So What Is The White Bluffs Bladderpod, And Why Does It Matter?
The White Bluffs bladderpod is a small flower facing some big issues. It’s a short plant with bright yellow flowers and small inflated pods – hence its name. At first glance, there’s nothing special about it. It isn’t edible and doesn’t have any herbal use that we know of. But the bladderpod is rare. It appears to grow only in a 17 mile long strip of federal lands in the Columbia Basin. Right now, U.S. Fish and Wildlife lists the bladderpod as “threatened.” They would like to list it as “endangered.”
The problem is, the White Bluffs bladderpod doesn’t just grow on federal lands. It also grows on Washington farms. Listing it as “endangered” would mean that farmers have to deal with the laws and regulations protecting endangered species, something farmers would like to prevent. One of the biggest threats to the bladderpod is agricultural development. It grows best in arid areas. That’s why the federal government plans to step in and protect the plant.
Here’s where things get controversial. There’s another species of bladderpod in Washington: the Columbia bladderpod, also known as Douglas’ bladderpod. It is not threatened. The White Bluffs bladderpod is classified as a sub-species of the Columbia bladderpod. And some farmers and scientists believe it is not a separate species as Anna King recently reported.

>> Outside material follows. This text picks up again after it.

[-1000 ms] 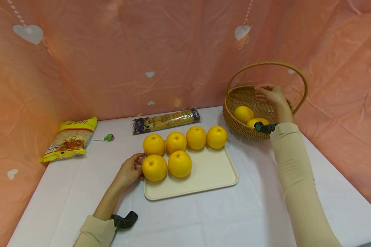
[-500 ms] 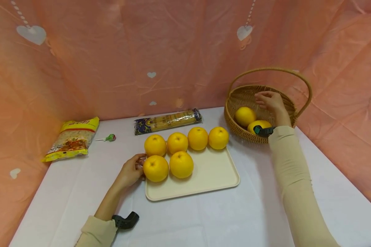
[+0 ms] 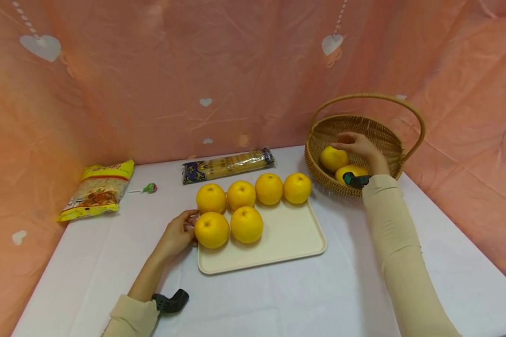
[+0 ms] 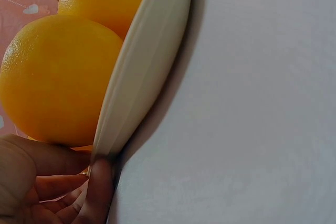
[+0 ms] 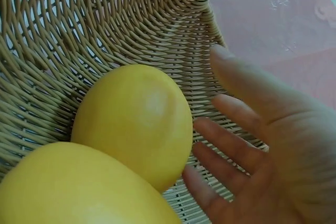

What this means is that the White Bluffs bladderpod might not be endangered. Instead, it might just be part of a common Washington species with a slightly different appearance based on where it grows. The federal government says this isn’t the case. The two plants look similar, and some experts say genetic testing is inconclusive. The question isn’t likely to be settled soon.
But what makes the White Bluffs bladderpod worth protecting? Why is it important? The truth is, we don’t know much about the bladderpod. And that’s what makes researchers want to protect it. Scientists aren’t certain, for example, what types of insects pollinate it. That could mean the bladderpod’s destruction may have wider consequences.